Au cours des dernières décennies, lors de visites de personnes venant de pays dictatoriaux, comme le Panama, la Pologne, le Chili, le Tibet, et la Birmanie, les réalités quotidiennes des dictatures devinrent pour moi plus prégnantes. Grâce à des Tibétains qui s’étaient battus contre l’agression de la Chine communiste, à des Russes qui avaient fait échouer le coup d’État de la ligne dure du parti en août 1991, et à des Thaïlandais qui avaient fait obstacle de manière nonviolente au retour du régime militaire, j’ai acquis de troublantes perspectives sur la nature insidieuse des dictatures.
La conscience du caractère pathétique et outrageux des brutalités, en même temps que l’admiration pour le calme héroïsme de ces hommes et de ces femmes incroyablement courageux, furent parfois renforcées par des visites sur place, là où les dangers étaient encore grands et où la défiance des peuples déterminés continuait : au Panama sous Noriega ; à Vilnius en Lituanie alors que le pays était soumis à la répression soviétique. Mais aussi à Pékin, place Tienanmen durant l’explosion festive de la liberté, jusqu’à l’entrée des premiers blindés dans cette nuit tragique ; et dans la jungle, au quartier général
de l’opposition démocratique de Manerplaw en « Birmanie libérée ».
Quelquefois, j’ai visité des lieux de combats, comme la tour de la télévision et le cimetière à Vilnius, le jardin public à Riga où des gens ont été fusillés, le centre de Ferrare au nord de l’Italie où les fascistes alignaient et abattaient les résistants, et à Manerplaw, un simple cimetière rempli de corps d’hommes morts beaucoup trop tôt.
Il est triste de réaliser que toute dictature laisse un tel sillage sur son passage.

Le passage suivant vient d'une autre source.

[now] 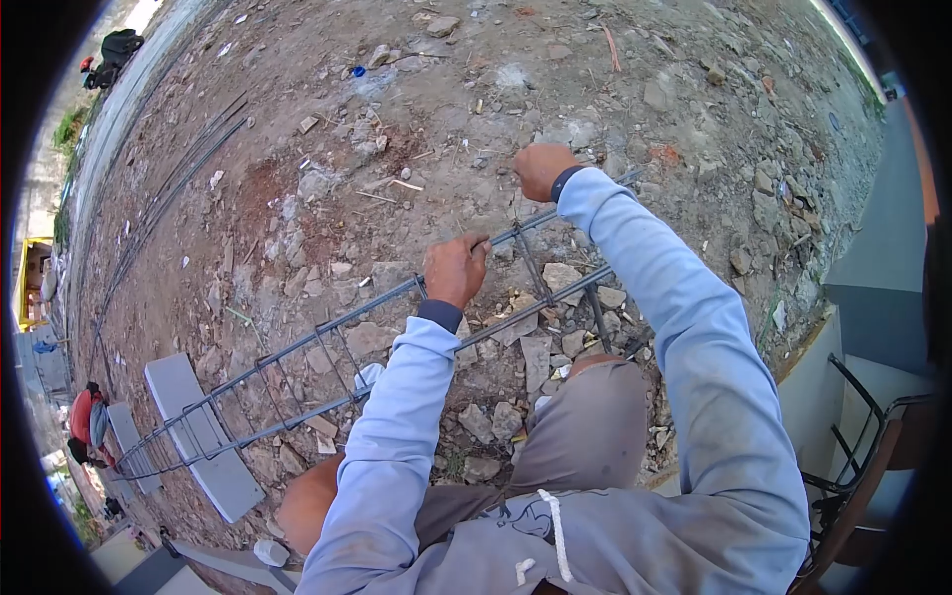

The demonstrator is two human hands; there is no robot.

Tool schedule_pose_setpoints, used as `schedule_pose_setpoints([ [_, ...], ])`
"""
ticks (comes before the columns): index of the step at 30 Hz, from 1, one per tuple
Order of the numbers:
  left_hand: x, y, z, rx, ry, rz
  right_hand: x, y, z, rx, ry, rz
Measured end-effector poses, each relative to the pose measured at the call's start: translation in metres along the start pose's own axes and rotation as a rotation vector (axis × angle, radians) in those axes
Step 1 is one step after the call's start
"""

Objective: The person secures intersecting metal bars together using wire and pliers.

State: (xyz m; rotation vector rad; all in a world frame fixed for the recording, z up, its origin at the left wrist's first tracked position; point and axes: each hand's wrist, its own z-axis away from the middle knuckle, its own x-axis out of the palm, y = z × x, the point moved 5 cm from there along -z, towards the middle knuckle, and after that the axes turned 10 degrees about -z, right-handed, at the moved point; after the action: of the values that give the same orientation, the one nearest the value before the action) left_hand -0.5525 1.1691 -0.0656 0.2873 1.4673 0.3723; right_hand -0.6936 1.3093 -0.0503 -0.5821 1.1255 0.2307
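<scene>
A long rebar cage [327, 325], made of thin steel bars with square stirrups, runs across the view from lower left to upper right. My left hand [456, 270] is closed around its upper bar, close to a stirrup. Just above the same bar, farther right, my right hand [545, 171] is closed in a fist; whatever it may hold is hidden by the fingers. A dark support [598, 317] stands under the cage near my knee.
Stony, rubble-strewn ground [476, 129] surrounds the cage. Grey slabs [203, 436] lie under its far end, where a person in red [87, 421] bends down. Loose steel bars [169, 193] lie at left. A chair [883, 446] stands at right.
</scene>
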Motion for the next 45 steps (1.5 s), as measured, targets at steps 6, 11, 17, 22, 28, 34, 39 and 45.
schedule_pose_setpoints([
  [6, 0.000, 0.000, -0.004, -0.004, -0.014, 0.030, 0.012, -0.004, 0.041, -0.048, -0.591, -0.212],
  [11, 0.007, -0.002, 0.002, -0.021, -0.030, 0.047, 0.023, -0.018, 0.000, -0.138, -0.129, -0.509],
  [17, 0.000, 0.000, 0.002, 0.059, 0.060, 0.067, 0.003, 0.058, 0.000, 0.087, 0.004, -0.127],
  [22, 0.001, 0.017, 0.022, 0.069, 0.291, -0.016, -0.037, 0.013, 0.057, -0.120, 0.322, -0.388],
  [28, -0.005, 0.043, 0.031, -0.101, -0.138, 1.192, 0.002, -0.067, 0.117, -0.266, 0.258, -0.346],
  [34, 0.003, 0.054, 0.055, -0.264, -0.158, 1.611, 0.014, -0.079, 0.150, -0.253, 0.153, -0.504],
  [39, 0.002, 0.034, 0.085, -0.460, -0.015, 1.872, 0.000, -0.089, 0.164, -0.464, 0.213, -0.565],
  [45, -0.047, 0.047, 0.112, -0.433, 0.202, 1.873, -0.044, -0.116, 0.178, -0.496, 0.276, -0.438],
])
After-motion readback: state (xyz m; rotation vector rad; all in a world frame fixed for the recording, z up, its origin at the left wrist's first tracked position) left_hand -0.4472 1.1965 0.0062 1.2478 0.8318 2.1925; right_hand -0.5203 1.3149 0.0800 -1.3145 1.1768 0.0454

De ces considérations et de ces expériences monte l’espoir résolu que la prévention de la tyrannie est possible, que des combats victorieux contre des dictatures peuvent être menés sans massacres mutuels massifs, que des dictatures peuvent être détruites et qu’il est même possible d’empêcher que de nouvelles ne renaissent des cendres de celles qui sont tombées.
J’ai tenté de réfléchir soigneusement aux solutions les plus efficaces pour désintégrer les dictatures au moindre coût en termes de souffrances et de vies humaines. Pour cela, j’ai, pendant plusieurs années, étudié et tiré les enseignements des dictatures, des mouvements de résistance,
des révolutions, de la pensée politique, des systèmes de gouvernement et porté une grande attention aux luttes nonviolentes réalistes.
Ce livre est le résultat. Je suis certain qu’il est loin d’être parfait. Mais peut-être offrira-t-il un guide pour assister à la réflexion et à la planification de mouvements de libération qui deviendront ainsi plus puissants et plus efficaces.
Par nécessité et par choix délibéré, cet essai est centré sur la question fondamentale : comment détruire une dictature et empêcher qu’une nouvelle ne vienne la remplacer ? Je ne suis pas compétent pour produire une analyse détaillée et des prescriptions concernant un pays en particulier. Cependant, je souhaite que cette analyse générique puisse être utile à ceux qui, malheureusement en de trop nombreux pays, ont aujourd’hui à faire face aux réalités d’une dictature. Ils pourront vérifier la validité de cette analyse pour les cas particuliers et juger dans
quelle mesure ces recommandations s’appliquent à leur combat de libération.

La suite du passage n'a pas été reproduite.